Maurin was often accused of being a utopian romantic longing to return to travel backward rather than forward in time. But Day gradually became more open to his critique of assembly-line civilization and came to share his view that improved, unionized industrialism wasn't enough, that community was better than mass society.

In his Catholic Worker essays, Maurin repeatedly advocated renewal of the ancient Christian practice of hospitality:

People who are in need and are not afraid to beg give to people not in need the occasion to do good for goodness' sake. Modern society calls the beggar bum and panhandler and gives him the bum's rush. But the Greeks used to say that people in need are ambassadors of the gods. Although you may be called bums and panhandlers you are in fact the ambassadors of God. As God's ambassadors you should be given food, clothing and shelter by those who are able to give it.

Every home, Maurin said, should have its "Christ Room" and every parish a house of hospitality ready to receive the "ambassadors of God." Within a year of its founding, the Catholic Worker movement was known as much for its houses of hospitality as for its newspaper.

A strong believer in education through dialogue, Maurin advocated "round table discussions for the clarification of thought." Friday night meetings quickly became a tradition of the Catholic Worker community.

Catholic Workers also took up his call to start farming communes, which Maurin preferred to call "agronomic universities." In 1938 Maurin moved to Mary Farm, a ten-acre property the Catholic Worker community bought in Easton, Pennsylvania. Unfortunately there were always a surplus of people who preferred a discussion of theology or politics to work on the fields or the repair of a hinge. "It seemed," Day noted, "that the more people there were around, the less got done." Small matters took on divisive significance. Maurin alone seemed to look after basic chores. In 1944 part of the farm was sold, another part given away to a cantankerous group that regarded themselves as "the true Catholic Workers."

Other "farms" were set up, but were more rural houses of hospitality than agricultural communities.

From the founding of the Catholic Worker movement in 1933 until 1944, Peter often travelled, speaking in church halls and on street corners to anyone who cared to listen. In 1944, following what appeared to be a minor stroke, Maurin slowly began losing his memory.
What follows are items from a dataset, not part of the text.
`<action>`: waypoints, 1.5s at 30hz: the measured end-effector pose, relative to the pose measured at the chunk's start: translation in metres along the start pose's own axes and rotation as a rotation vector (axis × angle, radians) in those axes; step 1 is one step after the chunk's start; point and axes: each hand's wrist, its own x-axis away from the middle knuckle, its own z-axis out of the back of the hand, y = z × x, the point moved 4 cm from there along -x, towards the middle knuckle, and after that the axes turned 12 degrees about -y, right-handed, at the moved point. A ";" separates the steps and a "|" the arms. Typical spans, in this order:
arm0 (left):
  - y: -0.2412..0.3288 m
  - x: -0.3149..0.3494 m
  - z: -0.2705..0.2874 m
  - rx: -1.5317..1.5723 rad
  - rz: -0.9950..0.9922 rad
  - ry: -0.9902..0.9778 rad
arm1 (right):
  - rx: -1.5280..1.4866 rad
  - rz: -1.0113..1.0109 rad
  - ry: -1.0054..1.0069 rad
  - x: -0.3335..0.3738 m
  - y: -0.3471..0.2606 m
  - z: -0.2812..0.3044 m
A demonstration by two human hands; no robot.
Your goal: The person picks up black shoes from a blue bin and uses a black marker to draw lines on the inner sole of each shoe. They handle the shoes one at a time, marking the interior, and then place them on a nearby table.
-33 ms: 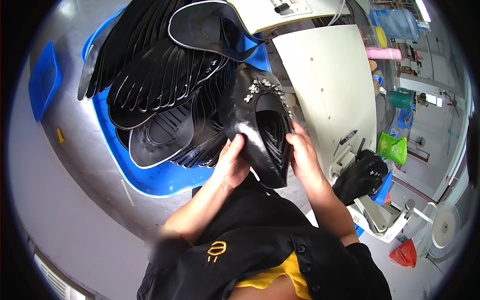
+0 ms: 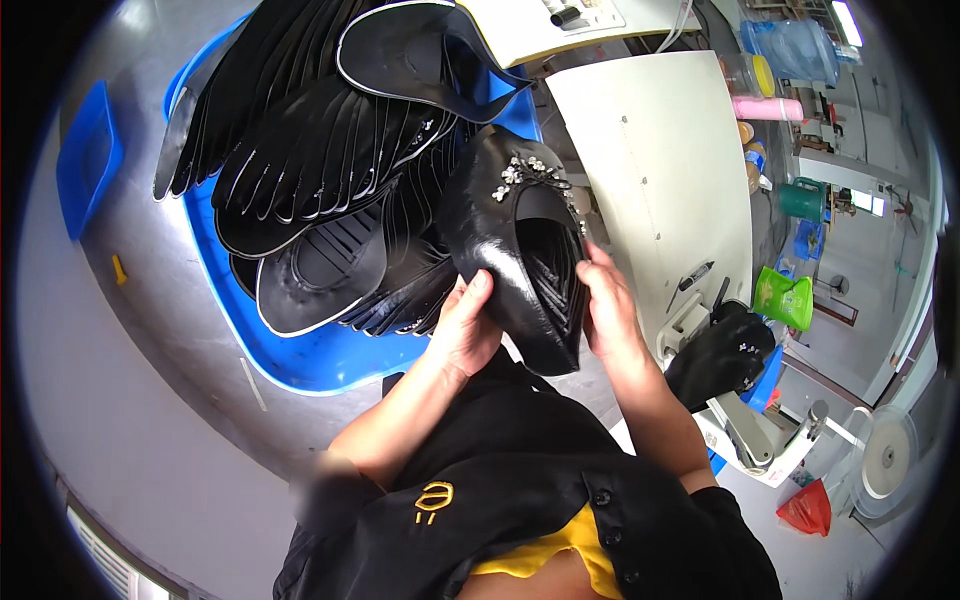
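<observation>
Between my hands is a nested stack of black shoe uppers (image 2: 490, 240), glossy, with pale flower-like decorations near the opening. My left hand (image 2: 467, 325) grips its left side, thumb on top and fingers hidden beneath. On the right edge, my right hand (image 2: 610, 305) closes with its thumb near the layered rims. Just left of the held stack, more black uppers (image 2: 310, 160) lie fanned in overlapping rows in a blue tub (image 2: 300, 370). One wide upper with a pale edge (image 2: 400, 60) rests on top at the far side.
A white worktable (image 2: 650, 150) with a marker pen (image 2: 697, 275) stands to the right. Beyond my right forearm is a sewing machine (image 2: 745, 430) with a black decorated upper (image 2: 730, 355) by it. A blue tray (image 2: 90, 160) and a yellow object (image 2: 121, 271) are at left.
The held stack of shoe uppers has shifted very slightly to the right, its near tip with it. Both hands keep their grip.
</observation>
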 end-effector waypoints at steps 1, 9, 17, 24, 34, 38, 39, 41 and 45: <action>-0.001 -0.002 -0.003 -0.020 -0.023 -0.009 | -0.019 0.002 -0.007 -0.003 0.001 0.004; -0.012 -0.003 0.004 0.056 -0.012 -0.030 | 0.059 -0.036 0.066 0.002 0.001 0.016; -0.015 0.003 0.019 0.007 0.064 -0.022 | 0.004 -0.060 0.126 0.005 0.016 0.022; -0.004 0.025 0.032 -0.062 0.048 0.131 | 0.633 0.219 0.473 0.007 0.017 0.118; 0.038 0.028 -0.027 0.082 -0.079 0.133 | 1.214 -0.235 1.036 0.030 -0.010 0.354; 0.038 0.061 -0.016 -0.105 -0.095 0.366 | 1.680 -0.220 0.750 0.009 0.016 0.367; 0.040 0.068 -0.005 -0.209 -0.092 0.349 | 1.685 -0.300 0.758 0.003 0.007 0.349; 0.027 0.069 0.010 -0.166 -0.044 0.348 | 1.752 -0.081 0.822 0.004 0.001 0.339; 0.002 0.050 -0.003 -0.321 -0.162 0.224 | 0.641 0.549 0.696 0.000 -0.027 0.237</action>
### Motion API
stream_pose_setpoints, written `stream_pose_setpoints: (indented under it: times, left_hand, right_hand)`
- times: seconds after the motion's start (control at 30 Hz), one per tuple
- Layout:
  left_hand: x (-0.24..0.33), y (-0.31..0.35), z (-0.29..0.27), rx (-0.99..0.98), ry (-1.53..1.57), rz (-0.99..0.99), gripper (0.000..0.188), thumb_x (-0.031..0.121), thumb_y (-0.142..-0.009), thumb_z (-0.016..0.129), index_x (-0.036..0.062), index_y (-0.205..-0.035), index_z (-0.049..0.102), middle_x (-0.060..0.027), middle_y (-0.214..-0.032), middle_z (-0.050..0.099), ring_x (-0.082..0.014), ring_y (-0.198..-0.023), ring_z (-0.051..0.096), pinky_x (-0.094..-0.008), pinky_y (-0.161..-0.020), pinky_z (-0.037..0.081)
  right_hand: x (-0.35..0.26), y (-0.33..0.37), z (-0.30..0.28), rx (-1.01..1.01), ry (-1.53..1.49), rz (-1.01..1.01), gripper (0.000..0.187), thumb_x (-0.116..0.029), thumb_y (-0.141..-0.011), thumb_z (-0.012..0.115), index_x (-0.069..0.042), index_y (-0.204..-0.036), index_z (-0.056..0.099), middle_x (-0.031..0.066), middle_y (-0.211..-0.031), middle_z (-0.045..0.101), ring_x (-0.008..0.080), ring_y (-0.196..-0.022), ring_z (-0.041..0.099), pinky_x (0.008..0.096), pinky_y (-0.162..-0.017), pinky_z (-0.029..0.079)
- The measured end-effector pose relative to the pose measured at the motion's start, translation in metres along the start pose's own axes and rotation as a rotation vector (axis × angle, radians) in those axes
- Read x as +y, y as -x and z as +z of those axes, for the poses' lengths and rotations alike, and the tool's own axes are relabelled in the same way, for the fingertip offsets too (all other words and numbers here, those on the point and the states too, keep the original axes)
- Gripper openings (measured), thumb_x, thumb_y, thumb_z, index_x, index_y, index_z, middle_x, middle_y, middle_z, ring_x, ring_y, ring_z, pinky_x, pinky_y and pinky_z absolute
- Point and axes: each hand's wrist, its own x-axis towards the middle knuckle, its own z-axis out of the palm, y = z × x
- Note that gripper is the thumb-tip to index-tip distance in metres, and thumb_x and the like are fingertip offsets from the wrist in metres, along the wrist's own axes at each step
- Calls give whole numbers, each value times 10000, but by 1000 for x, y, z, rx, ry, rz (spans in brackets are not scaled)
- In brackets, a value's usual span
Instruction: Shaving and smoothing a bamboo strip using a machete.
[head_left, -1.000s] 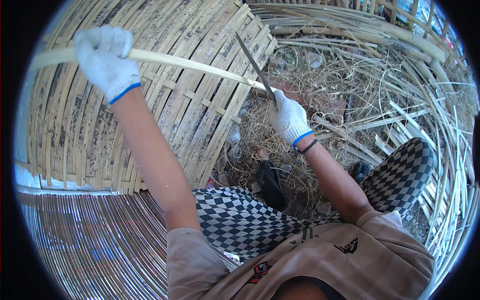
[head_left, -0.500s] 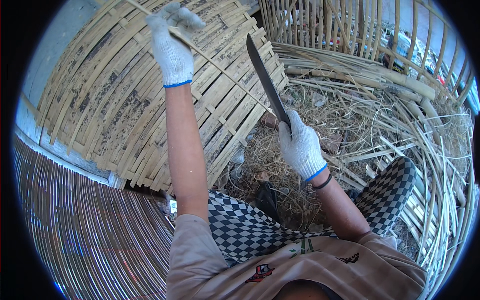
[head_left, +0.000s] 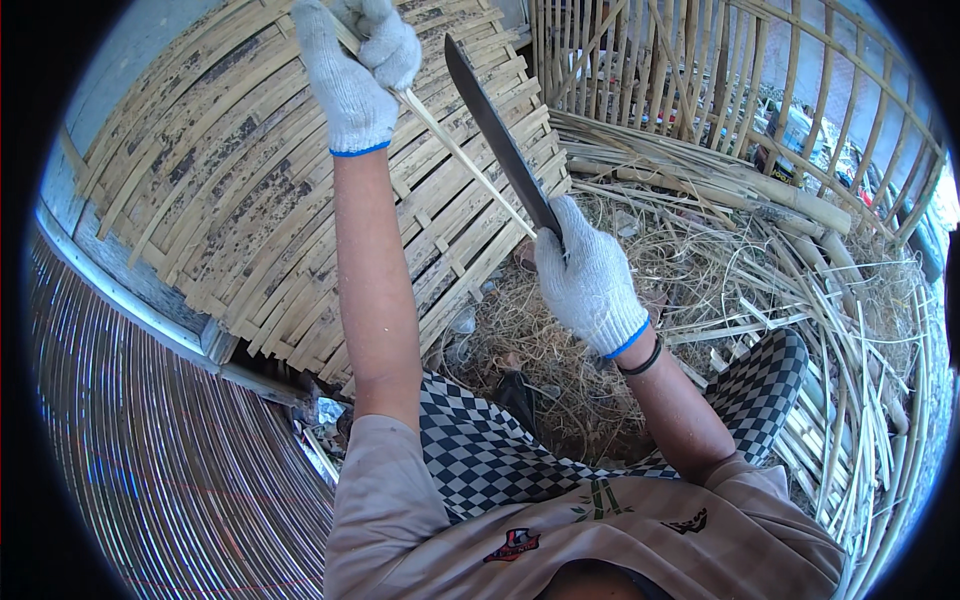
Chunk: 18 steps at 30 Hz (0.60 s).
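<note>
My left hand (head_left: 360,75), in a white knit glove with a blue cuff, is closed around a thin pale bamboo strip (head_left: 465,160). The strip slants down from that hand toward my right hand (head_left: 592,278), and its lower end lies beside the gloved thumb. Whether the right fingers touch the strip, I cannot tell. In the same style of glove, my right hand grips a machete (head_left: 500,130) by its handle, which the fingers hide. Its long dark blade points up and to the left, apart from the left hand.
Behind my left arm leans a woven bamboo panel (head_left: 250,190). A bamboo slat fence (head_left: 690,70) stands at the far right, with split bamboo strips (head_left: 850,400) piled below it. Curly shavings (head_left: 590,390) cover the ground. Corrugated sheeting (head_left: 170,430) lies at left.
My right hand and the machete have shifted left and slightly up. The left fingers have closed more tightly around the strip, which now shows its broader, pale face.
</note>
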Motion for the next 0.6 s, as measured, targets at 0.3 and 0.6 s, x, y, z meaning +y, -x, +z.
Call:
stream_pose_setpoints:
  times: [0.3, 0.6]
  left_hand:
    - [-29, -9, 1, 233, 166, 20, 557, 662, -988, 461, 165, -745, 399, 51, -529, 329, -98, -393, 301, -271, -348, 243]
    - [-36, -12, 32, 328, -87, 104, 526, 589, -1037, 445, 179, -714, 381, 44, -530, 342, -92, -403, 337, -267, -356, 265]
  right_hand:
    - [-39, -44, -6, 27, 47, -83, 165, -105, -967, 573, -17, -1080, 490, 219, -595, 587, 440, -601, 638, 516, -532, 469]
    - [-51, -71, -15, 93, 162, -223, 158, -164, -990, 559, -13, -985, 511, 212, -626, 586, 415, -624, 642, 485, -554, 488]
His last five years were lived quietly and humbly at the Catholic Worker's Maryfarm Retreat Center near Newburgh. His death in 1949 was reported by The New York Times and the Vatican newspaper, L'Osservatore Romano. Time magazine noted that Maurin was buried in a "castoff suit and consigned to a donated grave," appropriate arrangements for a man who "had slept in no bed of his own and worn no suit that someone had not given away."

After his death, a Catholic Worker farm located on Staten Island was named in his honor. Today the Peter Maurin Farm continues in Marlborough, New York.